Monday, June 14, 2010

ABIM exam controversy

Bob Wachter reports this:

As a member of the executive committee of the American Board of Internal Medicine, I can’t provide too much of the inside scoop, so I’ll mainly point you to the published descriptions of a remarkable case: that of one Dr. Arora, who ran an ABIM board review course with a difference.

The difference was that attendees of the Arora Board Review were allegedly shown actual questions from past exams, fed to Dr. A from prior test takers – who shared dozens, and, in some cases, hundreds of questions.

So, the ABIM is sanctioning some docs and suing a bunch of people.

Understand that these questions were harvested from past exams. It's not as if someone hacked into the system and provided, ahead of time, questions that were going to be on the exam.

I'm struggling to understand this but it appears that there were three issues here: ABIM considers its questions to be proprietary; discussing exam content is a violation of terms and conditions to which candidates agree when taking the test; and, in the minds of some, cheating.

The last one is the hot button issue. But is it really cheating? College kids do it all the time and it's not considered inappropriate. In fact, some profs encourage it by posting old exams on the web. (For example, here's where MIT posts a lot of its old exams).

Even assuming they should have known better, given the terms and conditions of the ABIM exam, did Arora and all its course attendees really know they were doing anything wrong? You have to wonder, given the fact that they were so open about what they were doing. The WSJ Health blog, for example, reports (my italics):

The physicians were identified from paperwork and emails collected from a board review course sued by the ABIM last year; the organization alleges instructors bragged that the questions covered in the course were real — acquired from previous test-takers — and then encouraged class participants to send in their own recollections of what was asked after their exams.
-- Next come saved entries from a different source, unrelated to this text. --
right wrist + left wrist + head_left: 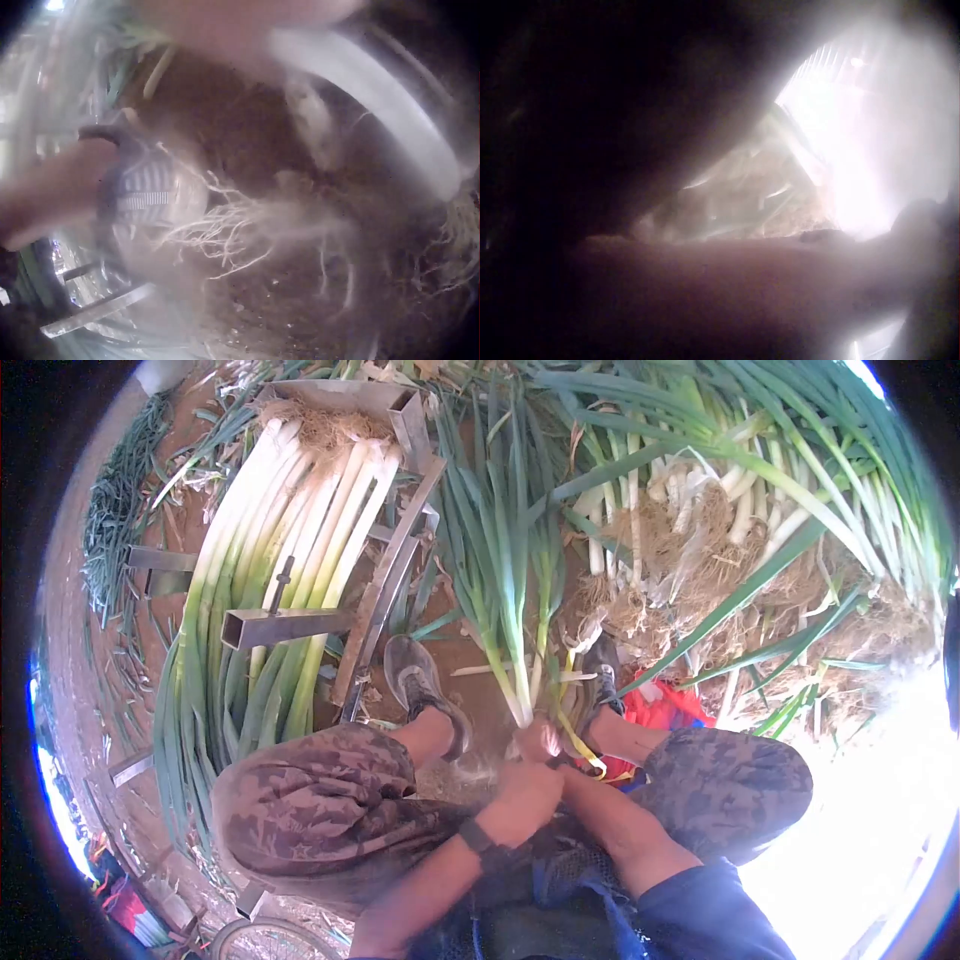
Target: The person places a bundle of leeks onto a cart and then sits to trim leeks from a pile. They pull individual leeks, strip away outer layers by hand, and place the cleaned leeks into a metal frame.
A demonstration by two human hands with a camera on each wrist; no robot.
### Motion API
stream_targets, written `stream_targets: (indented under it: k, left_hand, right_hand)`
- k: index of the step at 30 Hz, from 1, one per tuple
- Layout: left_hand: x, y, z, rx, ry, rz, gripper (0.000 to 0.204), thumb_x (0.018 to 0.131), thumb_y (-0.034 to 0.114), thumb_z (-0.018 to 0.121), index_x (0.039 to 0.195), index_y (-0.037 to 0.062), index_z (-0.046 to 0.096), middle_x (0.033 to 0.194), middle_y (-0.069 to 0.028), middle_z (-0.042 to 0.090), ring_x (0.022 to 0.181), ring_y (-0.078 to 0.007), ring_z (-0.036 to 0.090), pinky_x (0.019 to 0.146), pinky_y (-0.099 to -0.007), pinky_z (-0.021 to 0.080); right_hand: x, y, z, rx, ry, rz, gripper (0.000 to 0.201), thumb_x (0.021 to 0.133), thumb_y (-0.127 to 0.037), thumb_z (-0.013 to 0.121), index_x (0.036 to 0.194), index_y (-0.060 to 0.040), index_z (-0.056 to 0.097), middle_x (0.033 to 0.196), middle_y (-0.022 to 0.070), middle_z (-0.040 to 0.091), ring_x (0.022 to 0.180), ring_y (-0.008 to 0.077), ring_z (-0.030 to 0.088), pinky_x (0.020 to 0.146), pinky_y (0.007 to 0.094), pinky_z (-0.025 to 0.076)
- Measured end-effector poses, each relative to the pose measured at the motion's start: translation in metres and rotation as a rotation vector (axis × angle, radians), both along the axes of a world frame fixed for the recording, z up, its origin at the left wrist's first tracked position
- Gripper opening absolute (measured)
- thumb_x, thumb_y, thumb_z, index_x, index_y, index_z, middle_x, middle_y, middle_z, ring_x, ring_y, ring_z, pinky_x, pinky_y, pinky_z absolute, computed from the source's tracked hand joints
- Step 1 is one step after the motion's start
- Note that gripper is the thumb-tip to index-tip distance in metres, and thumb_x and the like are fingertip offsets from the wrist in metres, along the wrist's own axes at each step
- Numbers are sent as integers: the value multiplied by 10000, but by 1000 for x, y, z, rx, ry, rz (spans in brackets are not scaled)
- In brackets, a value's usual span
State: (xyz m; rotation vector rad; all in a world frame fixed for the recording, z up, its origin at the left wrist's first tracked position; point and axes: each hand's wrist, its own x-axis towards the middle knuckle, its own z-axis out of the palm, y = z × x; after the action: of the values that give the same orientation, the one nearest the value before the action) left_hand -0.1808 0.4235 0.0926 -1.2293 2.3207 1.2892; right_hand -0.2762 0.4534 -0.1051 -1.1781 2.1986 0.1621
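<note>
Reddish bare earth strewn with green-topped, white-stalked onions fills the frame. At lower centre, a small bunch of long green onions (510, 620) is grasped at its root end by the left hand (527, 790) and, seemingly, the right hand (540, 742), though blur hides the fingers. Root cleaning is judged to be under way, and a firm hold is called for next.

Both hands are down between the knees on a small bunch of green onions (515, 620). White stalk bases sit low at the hands, and long green leaves fan up and away over the bare dirt ground (470, 660). The left hand (528, 792) grips the base; the right hand (540, 740) pinches just above. Pale, stringy roots (225, 232) dangle loose in the blurred right wrist view.
</note>
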Motion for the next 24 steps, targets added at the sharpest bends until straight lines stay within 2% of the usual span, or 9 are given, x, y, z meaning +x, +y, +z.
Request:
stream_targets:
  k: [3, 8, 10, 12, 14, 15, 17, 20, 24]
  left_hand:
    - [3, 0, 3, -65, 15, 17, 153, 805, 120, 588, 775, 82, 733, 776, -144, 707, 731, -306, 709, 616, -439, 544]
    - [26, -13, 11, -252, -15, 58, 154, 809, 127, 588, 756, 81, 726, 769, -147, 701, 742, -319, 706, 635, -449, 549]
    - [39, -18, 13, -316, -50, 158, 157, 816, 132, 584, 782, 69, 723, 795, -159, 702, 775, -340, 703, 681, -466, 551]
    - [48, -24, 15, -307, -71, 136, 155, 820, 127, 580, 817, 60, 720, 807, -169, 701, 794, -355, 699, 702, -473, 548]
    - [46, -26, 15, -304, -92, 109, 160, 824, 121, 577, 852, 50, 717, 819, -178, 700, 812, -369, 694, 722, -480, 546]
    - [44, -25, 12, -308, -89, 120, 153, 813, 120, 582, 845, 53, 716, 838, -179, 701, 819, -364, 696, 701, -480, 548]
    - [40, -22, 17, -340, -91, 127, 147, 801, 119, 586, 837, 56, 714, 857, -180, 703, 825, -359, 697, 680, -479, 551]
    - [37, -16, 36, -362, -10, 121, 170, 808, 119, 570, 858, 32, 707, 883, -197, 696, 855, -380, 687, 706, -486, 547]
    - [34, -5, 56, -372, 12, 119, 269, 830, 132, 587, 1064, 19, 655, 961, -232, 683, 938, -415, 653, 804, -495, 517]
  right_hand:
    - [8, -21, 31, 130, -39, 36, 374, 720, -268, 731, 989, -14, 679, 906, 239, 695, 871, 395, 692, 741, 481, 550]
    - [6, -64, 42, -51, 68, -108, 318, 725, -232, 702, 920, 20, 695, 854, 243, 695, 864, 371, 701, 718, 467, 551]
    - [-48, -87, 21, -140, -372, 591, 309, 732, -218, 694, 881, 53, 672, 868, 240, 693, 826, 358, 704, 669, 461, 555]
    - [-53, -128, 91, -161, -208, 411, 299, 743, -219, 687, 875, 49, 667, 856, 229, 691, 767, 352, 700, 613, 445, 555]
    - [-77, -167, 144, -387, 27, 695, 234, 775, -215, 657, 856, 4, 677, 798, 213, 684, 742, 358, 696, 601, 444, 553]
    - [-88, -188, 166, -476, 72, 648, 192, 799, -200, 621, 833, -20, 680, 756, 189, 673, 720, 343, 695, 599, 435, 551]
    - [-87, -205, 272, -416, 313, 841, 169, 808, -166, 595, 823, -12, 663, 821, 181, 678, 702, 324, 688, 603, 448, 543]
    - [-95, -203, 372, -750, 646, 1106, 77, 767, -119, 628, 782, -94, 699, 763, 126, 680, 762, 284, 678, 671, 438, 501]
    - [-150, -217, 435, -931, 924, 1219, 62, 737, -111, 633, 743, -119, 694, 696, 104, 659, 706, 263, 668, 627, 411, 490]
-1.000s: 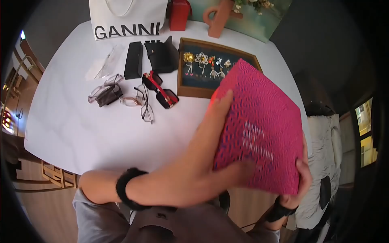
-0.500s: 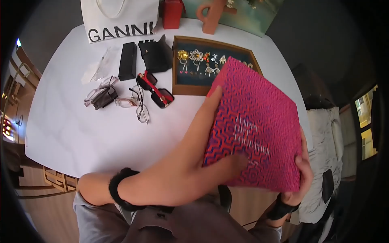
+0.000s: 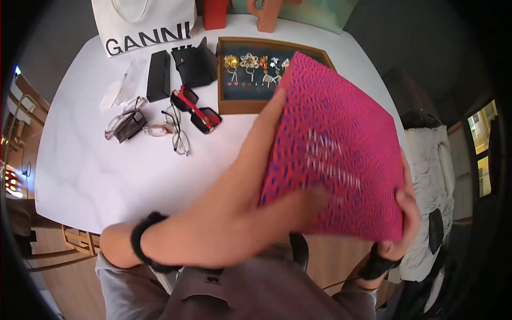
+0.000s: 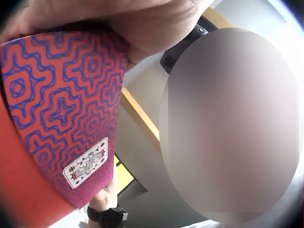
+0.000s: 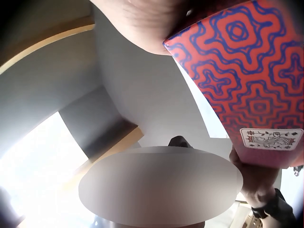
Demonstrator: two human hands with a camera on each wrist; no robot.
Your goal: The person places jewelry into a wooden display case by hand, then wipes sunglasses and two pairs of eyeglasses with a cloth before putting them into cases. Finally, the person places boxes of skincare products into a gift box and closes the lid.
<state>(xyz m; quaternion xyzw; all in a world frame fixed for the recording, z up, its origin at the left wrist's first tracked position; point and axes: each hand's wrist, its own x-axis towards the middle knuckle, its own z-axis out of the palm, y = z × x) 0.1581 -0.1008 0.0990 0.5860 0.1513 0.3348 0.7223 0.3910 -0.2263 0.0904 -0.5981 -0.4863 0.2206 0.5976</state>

This sounds to me more like a case of “teaching for the test” than out right cheating. Granted Arora's efforts may have been uniquely deliberate and open compared to most (Bob says we don't know the inside scoop!), but all board review resources I've seen do this to one degree or another. (By the way, Arora isn't the only outfit ABIM has taken to court over this issue----more on that in another post). ACP's MKSAP, for example, has a companion resource for board prep. I've browsed one of my colleague's copies and it teaches the test in no uncertain terms. It's full of pointers about right and wrong answers, traps that commonly show up on exams, and testmanship. In fact it stretches ones imagination to believe its content has not been influenced by experience with ABIM exams! This might be a good time to point out that the ABIM has a somewhat cozy relationship with ACP and MKSAP when it comes to certification and maintenance of certification. More on that later, too.

Grunt Doc weighs in here.

Disclosure: I passed the ABIM exam in 1978. Like others who sat for boards in that era I'm grandfathered in. To prepare for the exam I spent a year plodding through Cecil's and picking up as many pearls as I could from my residency mentors. I did not attend any review courses or use any board review products before I certified. Since that time, in order to keep up in Internal Medicine, I've attended several courses and used MKSAP along with many other resources.

1 comment:

Anonymous said...

I think you have a misconception about the ABIM examination and assume that a brand new test is developed each year. In fact, the ABIM creates each examination by selecting from a large pool of questions, and a question may be re-utilized in multiple years. This is necessary because of the time it takes to test and validate each question before it is used officially. Thus, physicians studying off an old ABIM exam will see some questions that will be on their actual exam.

Regardless of the above, the individuals sanctioned by the ABIM signed a pledge of honesty and then violated it. It doesn't matter whether they viewed their actions as dishonest.